Gareth in the original play by James Graham takes a holistic approach when interviewed for the job of England manager of the national team. He said things need to change and the players need to connect as a team and not as individuals in contrast to the traditional hard man of football management as personified by Sam Allardyce who doesn’t get the job. It was a style that proves a success as England reached the 2018 FIFA World Cup semi-finals, the UEFA Euro 2020 final, the 2022 FIFA World Cup quarter-finals, and the UEFA Euro 2024 final. It was one of the most successful periods for the national football team making Gareth something of a national hero although with defeats to Croatia and France meant England are yet to achieve those of Alf Ramsey’s 1966 team.
For any who have followed England over the last few decades, Dear England is familiar. Taking the knee controversy, the monkey chants aimed at black players and what it is to be English – so often defined by being white when history shows there were black Londoners 2000 years ago. Gareth does his best to include all of England – to unite as a team while many who support England have a narrow view. Be proud of Yorkshire, Croydon and Essex he says – we are all English – God for Gareth and England and St George.

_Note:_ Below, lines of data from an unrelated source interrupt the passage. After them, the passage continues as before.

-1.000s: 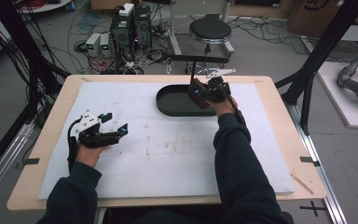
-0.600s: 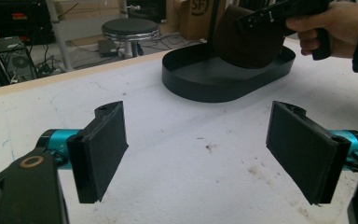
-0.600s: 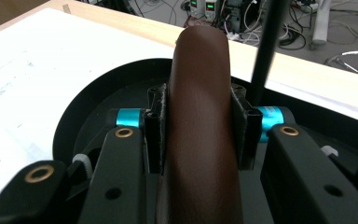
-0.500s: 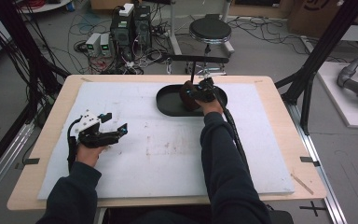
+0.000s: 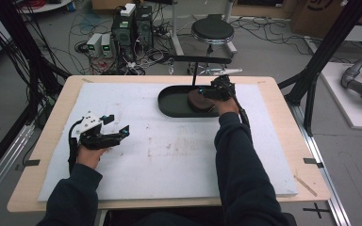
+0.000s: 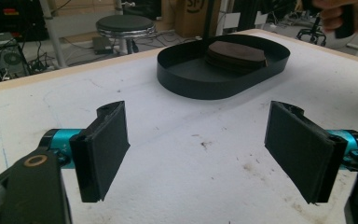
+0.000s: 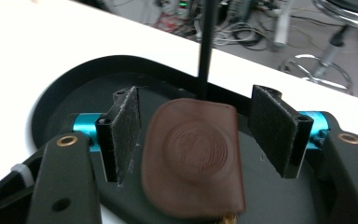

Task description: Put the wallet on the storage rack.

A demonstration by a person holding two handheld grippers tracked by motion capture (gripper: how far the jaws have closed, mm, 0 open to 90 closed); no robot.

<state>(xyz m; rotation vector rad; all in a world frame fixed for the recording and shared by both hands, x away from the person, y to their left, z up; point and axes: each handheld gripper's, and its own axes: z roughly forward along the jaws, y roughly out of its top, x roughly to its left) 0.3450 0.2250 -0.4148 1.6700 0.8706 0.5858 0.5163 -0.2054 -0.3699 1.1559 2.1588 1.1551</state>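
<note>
A black oval tray (image 5: 167,101) sits at the back middle of the white mat. A brown leather piece (image 5: 199,100) with a round embossed stamp lies flat in its right half. My right gripper (image 5: 212,92) hovers at the tray's right end. In the right gripper view the right gripper (image 7: 198,133) has just been opening its jaws; the leather piece (image 7: 196,154) lies between the pads (image 7: 123,133), clear of both. My left gripper (image 5: 118,124) rests open on the mat at the left, nothing between its fingers (image 6: 105,149), facing the tray (image 6: 182,79).
A thin black post (image 7: 207,46) stands just behind the tray. The white mat (image 5: 169,160) covers most of the wooden table (image 5: 283,108). Beyond the far edge are a stool (image 5: 212,30), computer cases (image 5: 132,26) and floor cables.
The right gripper swung left over the tray, then drew back right, and its jaws parted. The leather piece now lies free in the tray. The left gripper stayed put.
</note>
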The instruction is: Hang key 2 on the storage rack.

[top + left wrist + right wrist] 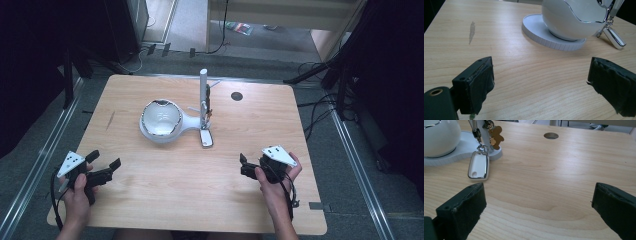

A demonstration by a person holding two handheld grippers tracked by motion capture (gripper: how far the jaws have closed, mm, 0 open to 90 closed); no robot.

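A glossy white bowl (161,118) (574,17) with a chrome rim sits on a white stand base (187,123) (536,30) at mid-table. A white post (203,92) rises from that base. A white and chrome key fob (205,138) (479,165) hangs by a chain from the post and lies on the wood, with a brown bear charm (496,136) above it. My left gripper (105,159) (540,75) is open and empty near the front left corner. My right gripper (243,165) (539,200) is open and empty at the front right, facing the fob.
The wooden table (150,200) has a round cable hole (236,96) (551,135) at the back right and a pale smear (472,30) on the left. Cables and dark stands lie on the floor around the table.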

Part of the show’s enjoyment was identifying the characters in the team we think we know. There were some uncanny lookalikes. Gareth Southgate played by Joseph Fiennes had all of Gareth’s self doubts, nervous ticks and his desire to exorcise the ghost of his own penalty miss. Harry Kane had a lookalike in Will Antenbring who gave the striker gravitas – and who came across as one of Gareth’s reliable supporters. Wayne Rooney played by Bobby Schofield was thoughtful and helpful to Gareth, explaining why the players had lost the desire to play for England when he first takes the job as they get so much grief from fans and the media when they lose.
Harry McGuire (Adam Hugill) came across well as a character while there was an emotional Raheem Sterling (Francis Lovehall ), honest Marcus Rashford (Edem-Ita Duke), and a reliable keeper Josh Pickford, (Josh Barrow). They all given their own stories – with the journey of Pippa Grange played by Jodie Whittaker particularly strong since she had a difficult job trying to get the guys to let go of their demons.
An examination of what it is to be English, a psycho drama about Gareth Southgate’s penalty miss trauma, and a story of redemption which pushed the production into extra time.